KEILAR: Senator Graham also had some more advice for President Trump: focus on the American people, not Jim Comey.

This affair has become such a problem for Republicans on Capitol Hill, Wolf. They have a lot to focus on: tax reform, the Obamacare repeal. They do not want to be dealing with this.

BLITZER: Infrastructure bill. They've got a lot of issues they'd like to get to, but this clearly is dominating the subject right now.

Brianna, thank you very, very much.

The upcoming testimony by the attorney general, Jeff Sessions, could pose new problems for President Trump as his administration continues to dig in its heels against the Russia investigation.

Let's go to our senior White House correspondent, Jim Acosta.

Jim, what's the latest over there?

JIM ACOSTA, CNN SENIOR WHITE HOUSE CORRESPONDENT: Wolf, the White House and its allies are still on the attack, still trying to undermine the Russia probe by questioning the motives of the investigators, from former FBI director James Comey to special prosecutor Robert Mueller. And aides to the president still refuse to answer the question, where are the tapes?


TRUMP: You won a championship victory for the ages.

ACOSTA: As the president welcomed the Clemson Tigers college football champions to the White House, Mr. Trump and his top aides were playing a very different sport, dodgeball.

TRUMP: Thank you, everybody.

UNIDENTIFIED FEMALE: Mr. President, are there tapes of you and James Comey in the Oval Office?

TRUMP: Thank you.

ACOSTA: Once again dodging the question, is the president recording his conversations at the White House, and if so, where are the tapes?

SEAN SPICER, WHITE HOUSE PRESS SECRETARY: The president made clear in the Rose Garden last week that he would have an announcement shortly.

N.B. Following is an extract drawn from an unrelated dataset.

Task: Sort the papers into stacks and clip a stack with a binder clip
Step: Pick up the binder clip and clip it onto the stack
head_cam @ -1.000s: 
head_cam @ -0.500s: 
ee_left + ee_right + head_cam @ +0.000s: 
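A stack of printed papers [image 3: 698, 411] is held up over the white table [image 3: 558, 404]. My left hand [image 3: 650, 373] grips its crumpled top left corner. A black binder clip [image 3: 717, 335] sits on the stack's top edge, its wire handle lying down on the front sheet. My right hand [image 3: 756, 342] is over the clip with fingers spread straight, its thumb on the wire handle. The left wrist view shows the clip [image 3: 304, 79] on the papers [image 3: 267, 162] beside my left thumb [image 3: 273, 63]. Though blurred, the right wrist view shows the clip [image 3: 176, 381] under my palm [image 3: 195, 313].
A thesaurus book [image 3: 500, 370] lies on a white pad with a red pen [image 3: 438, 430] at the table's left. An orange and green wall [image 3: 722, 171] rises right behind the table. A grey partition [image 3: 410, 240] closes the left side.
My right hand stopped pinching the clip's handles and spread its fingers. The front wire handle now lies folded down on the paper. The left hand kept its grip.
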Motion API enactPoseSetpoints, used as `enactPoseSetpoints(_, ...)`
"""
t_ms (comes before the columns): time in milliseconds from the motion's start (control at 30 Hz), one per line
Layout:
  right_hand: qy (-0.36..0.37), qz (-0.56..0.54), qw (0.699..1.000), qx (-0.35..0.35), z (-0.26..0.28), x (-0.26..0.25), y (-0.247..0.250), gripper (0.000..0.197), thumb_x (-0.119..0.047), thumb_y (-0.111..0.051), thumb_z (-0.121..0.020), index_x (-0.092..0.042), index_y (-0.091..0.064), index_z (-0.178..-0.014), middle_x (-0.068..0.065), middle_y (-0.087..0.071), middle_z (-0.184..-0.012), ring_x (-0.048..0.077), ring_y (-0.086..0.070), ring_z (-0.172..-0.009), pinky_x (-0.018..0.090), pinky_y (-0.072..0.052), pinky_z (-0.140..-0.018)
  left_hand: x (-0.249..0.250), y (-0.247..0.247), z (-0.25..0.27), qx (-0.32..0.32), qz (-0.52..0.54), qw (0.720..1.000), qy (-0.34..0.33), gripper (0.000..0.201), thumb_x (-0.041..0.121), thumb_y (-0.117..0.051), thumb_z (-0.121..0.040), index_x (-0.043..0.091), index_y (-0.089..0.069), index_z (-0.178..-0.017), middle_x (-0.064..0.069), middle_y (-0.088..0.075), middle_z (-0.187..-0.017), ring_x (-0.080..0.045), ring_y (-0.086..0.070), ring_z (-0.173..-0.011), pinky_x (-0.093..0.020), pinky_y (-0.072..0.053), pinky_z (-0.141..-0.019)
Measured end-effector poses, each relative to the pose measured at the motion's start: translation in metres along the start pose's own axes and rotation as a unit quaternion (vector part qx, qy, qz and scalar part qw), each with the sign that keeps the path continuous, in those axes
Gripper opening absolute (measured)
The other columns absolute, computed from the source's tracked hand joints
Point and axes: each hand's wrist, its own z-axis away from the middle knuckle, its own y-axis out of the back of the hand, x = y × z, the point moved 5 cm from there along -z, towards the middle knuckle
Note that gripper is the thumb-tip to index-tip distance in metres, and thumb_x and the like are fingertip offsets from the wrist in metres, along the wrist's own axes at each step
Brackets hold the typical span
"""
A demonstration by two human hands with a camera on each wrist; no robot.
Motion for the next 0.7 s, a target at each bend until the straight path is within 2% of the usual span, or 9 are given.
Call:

UNIDENTIFIED MALE: Any sort of time line on when that announcement will be?

SPICER: When the president is ready to make it. He's not waiting for anything. When he's ready to further discuss it he will. But I think he laid out his position very clearly. ACOSTA: The White House would also not say whether the administration

would invoke executive privilege to block Attorney General Jeff Sessions from answering questions when he testifies before the Senate Intelligence Committee Tuesday.

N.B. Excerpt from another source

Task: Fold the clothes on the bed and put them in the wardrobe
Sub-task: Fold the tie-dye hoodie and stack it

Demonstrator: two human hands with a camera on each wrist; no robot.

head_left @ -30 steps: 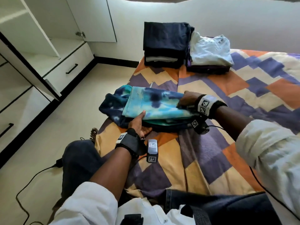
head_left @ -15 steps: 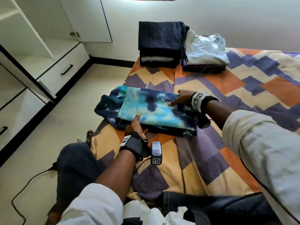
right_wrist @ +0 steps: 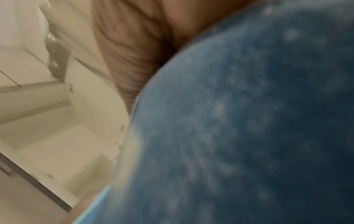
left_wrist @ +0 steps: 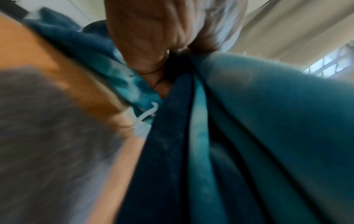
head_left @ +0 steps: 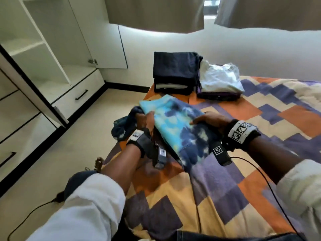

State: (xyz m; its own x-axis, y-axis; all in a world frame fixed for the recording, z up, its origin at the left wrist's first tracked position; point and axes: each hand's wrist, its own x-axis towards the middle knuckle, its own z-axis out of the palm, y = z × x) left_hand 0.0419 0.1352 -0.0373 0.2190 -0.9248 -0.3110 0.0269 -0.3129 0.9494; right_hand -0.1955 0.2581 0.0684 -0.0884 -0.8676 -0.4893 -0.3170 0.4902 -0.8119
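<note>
Nearest me, my white sleeves and bare forearms reach out over the patchwork bedspread in orange, purple and cream. My left hand grips the folded tie-dye hoodie at its nine o'clock edge, thumb on top and fingers curled underneath; the left wrist view shows that hand pinching into the layered blue folds beside a white drawstring. My right hand clamps the three o'clock edge, thumb over the top, fingers hidden below; its wrist view is mostly speckled blue fabric pressed against my palm. The hoodie sits lifted between both hands above the bed's near-left part, its hood drooping at nine o'clock. Farther on, at twelve o'clock, a stack of dark navy folded clothes rests at the bed's far edge, and just beside it at one o'clock a white garment lies on a purple one. Off at ten o'clock, the white wardrobe stands open, shelves and a drawer with a black handle showing.
</note>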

SPICER: I think it depends on the scope of the questions and it would be -- to get into hypotheticals at this point would be premature.

SESSIONS: Mr. President, it's great to be here and celebrate this group.

ACOSTA: The president did take full advantage of one privilege as he met with Sessions today, soliciting compliments from his cabinet secretaries.

TRUMP: Never has there been a president, with few exceptions -- the case of FDR, he had a major depression to handle -- who's passed more legislation, who's done more things than what we've done.

RICK PERRY, ENERGY SECRETARY: My hat's off to you.

TOM PRICE, HEALTH AND HUMAN SERVICES SECRETARY: Can't thank you enough for the -- the privilege that you've given me.

REX TILLERSON, SECRETARY OF STATE: Mr. President, thank you for the honor to serve. It's a great privilege you've given me.

ELAINE CHAO, TRANSPORTATION SECRETARY: Thank you for getting this country moving again.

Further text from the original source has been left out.